• Directions for this task: Print the listing below verbatim, passing over each picture.

Recorded information Start Marker

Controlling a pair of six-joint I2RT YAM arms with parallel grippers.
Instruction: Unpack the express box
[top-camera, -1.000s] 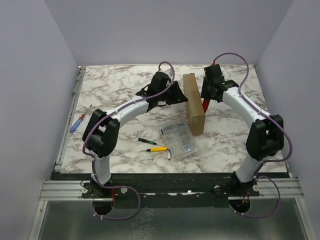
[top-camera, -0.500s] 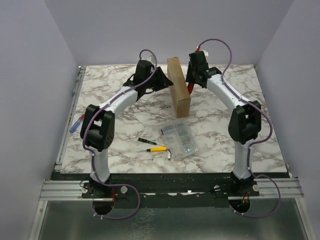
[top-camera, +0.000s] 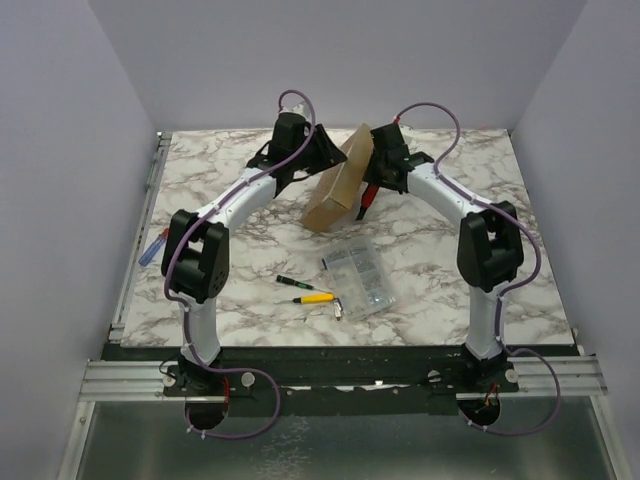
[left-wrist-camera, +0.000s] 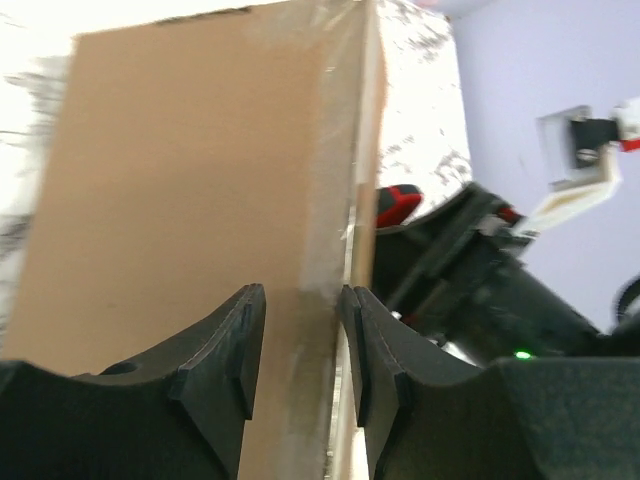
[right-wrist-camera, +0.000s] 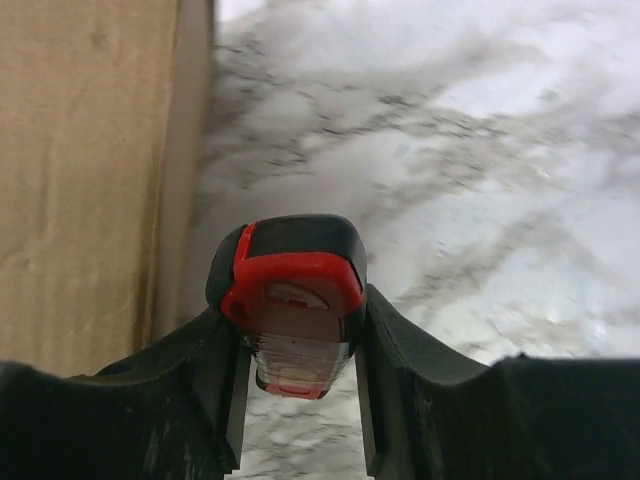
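The express box (top-camera: 335, 190), tilted on edge just beyond the clear compartment case (top-camera: 357, 278), is pinched by the narrowly parted left gripper (left-wrist-camera: 300, 345) and is best steadied while the red-and-black cutter (right-wrist-camera: 295, 290), clamped in the right gripper (right-wrist-camera: 298, 370), is drawn shallowly along its seam.

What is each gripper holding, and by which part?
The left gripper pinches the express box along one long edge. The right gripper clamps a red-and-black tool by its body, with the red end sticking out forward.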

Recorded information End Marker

• Reply:
Controlling a pair of six-joint I2RT YAM arms with parallel grippers.
Instruction: Unpack the express box
[top-camera, -1.000s] 
[top-camera, -0.500s] 
[top-camera, +0.000s] 
[left-wrist-camera, +0.000s] 
[right-wrist-camera, +0.000s] 
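The express box (top-camera: 335, 190), tilted on edge just beyond the clear compartment case (top-camera: 357, 278), is pinched by the narrowly parted left gripper (left-wrist-camera: 300, 345) and is best steadied while the red-and-black cutter (right-wrist-camera: 295, 290), clamped in the right gripper (right-wrist-camera: 298, 370), is drawn shallowly along its seam.

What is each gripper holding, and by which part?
The left gripper pinches the express box along one long edge. The right gripper clamps a red-and-black tool by its body, with the red end sticking out forward.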

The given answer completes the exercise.